▸ **Task item**:
Filter the entries, keeping every line with the string "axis".

:: Records provided ::

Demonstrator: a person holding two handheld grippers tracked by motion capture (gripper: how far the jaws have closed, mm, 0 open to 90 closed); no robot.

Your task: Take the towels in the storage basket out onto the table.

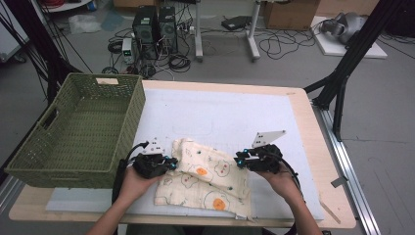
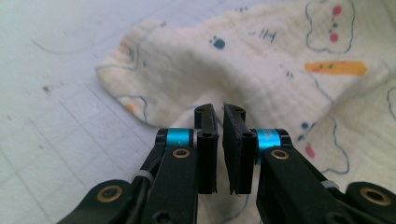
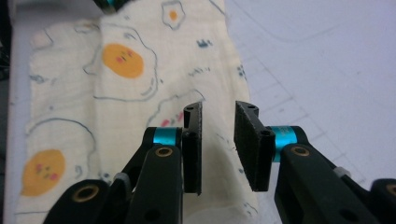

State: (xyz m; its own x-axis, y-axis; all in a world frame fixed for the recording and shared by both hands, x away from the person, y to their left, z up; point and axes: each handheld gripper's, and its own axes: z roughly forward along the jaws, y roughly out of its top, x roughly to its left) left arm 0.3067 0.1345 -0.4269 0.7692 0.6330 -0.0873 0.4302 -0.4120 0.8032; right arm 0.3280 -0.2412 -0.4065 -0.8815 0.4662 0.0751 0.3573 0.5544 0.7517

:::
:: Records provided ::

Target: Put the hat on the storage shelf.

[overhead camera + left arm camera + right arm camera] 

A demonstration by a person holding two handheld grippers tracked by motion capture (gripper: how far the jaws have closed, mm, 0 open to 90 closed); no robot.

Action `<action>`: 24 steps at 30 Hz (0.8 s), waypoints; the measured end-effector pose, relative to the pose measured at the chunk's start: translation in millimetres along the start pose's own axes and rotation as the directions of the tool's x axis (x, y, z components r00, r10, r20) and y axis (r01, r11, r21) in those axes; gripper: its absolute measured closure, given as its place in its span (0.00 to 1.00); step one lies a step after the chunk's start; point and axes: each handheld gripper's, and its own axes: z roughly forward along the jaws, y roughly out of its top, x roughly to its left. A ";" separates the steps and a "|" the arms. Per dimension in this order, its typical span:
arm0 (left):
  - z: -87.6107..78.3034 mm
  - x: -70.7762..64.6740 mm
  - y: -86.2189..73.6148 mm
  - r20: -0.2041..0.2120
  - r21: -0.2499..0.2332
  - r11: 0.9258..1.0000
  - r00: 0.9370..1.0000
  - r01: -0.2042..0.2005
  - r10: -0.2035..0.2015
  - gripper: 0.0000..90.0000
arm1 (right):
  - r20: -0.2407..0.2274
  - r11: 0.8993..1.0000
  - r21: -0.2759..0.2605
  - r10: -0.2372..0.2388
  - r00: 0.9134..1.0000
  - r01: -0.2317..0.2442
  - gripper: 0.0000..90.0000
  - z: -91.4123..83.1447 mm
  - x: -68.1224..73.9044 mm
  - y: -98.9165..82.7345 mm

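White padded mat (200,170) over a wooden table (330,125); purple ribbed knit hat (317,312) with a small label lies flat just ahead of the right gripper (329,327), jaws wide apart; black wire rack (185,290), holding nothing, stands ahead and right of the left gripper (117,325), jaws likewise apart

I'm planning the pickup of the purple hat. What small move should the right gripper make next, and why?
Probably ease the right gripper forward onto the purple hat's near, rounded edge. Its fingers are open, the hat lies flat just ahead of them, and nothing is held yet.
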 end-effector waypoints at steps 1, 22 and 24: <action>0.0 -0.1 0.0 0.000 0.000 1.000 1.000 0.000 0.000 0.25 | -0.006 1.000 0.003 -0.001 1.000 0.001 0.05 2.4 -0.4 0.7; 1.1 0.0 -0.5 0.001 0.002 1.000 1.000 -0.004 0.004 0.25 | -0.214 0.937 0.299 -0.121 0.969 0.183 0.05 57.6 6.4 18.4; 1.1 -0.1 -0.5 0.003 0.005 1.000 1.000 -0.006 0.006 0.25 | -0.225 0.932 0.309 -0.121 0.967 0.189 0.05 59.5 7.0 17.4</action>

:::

▸ **Written solution**:
State: (xyz m; its own x-axis, y-axis; all in a world frame fixed for the recording and shared by both hands, x away from the person, y to their left, z up; point and axes: each handheld gripper's, and its own axes: z roughly forward along the jaws, y roughly out of its top, x roughly to its left) left arm 0.3067 0.1345 -0.4269 0.7692 0.6330 -0.0873 0.4302 -0.4120 0.8032; right arm 0.3280 -0.2412 -0.4065 -0.8815 0.4662 0.0751 0.3573 0.5544 0.7517
Action `<action>`: 24 steps at 30 Hz (0.8 s), waypoints; the measured end-effector pose, relative to the pose measured at the chunk's start: translation in millimetres along the start pose's own axes and rotation as the directions of the tool's x axis (x, y, z components r00, r10, r20) and y axis (r01, r11, r21) in those axes; gripper: its absolute measured closure, given as its place in its span (0.00 to 1.00); step one lies a step after the chunk's start; point and axes: each handheld gripper's, and its own axes: z roughly forward along the jaws, y roughly out of its top, x roughly to its left. A ";" separates the steps and a "|" the arms. Per dimension in this order, its typical span:

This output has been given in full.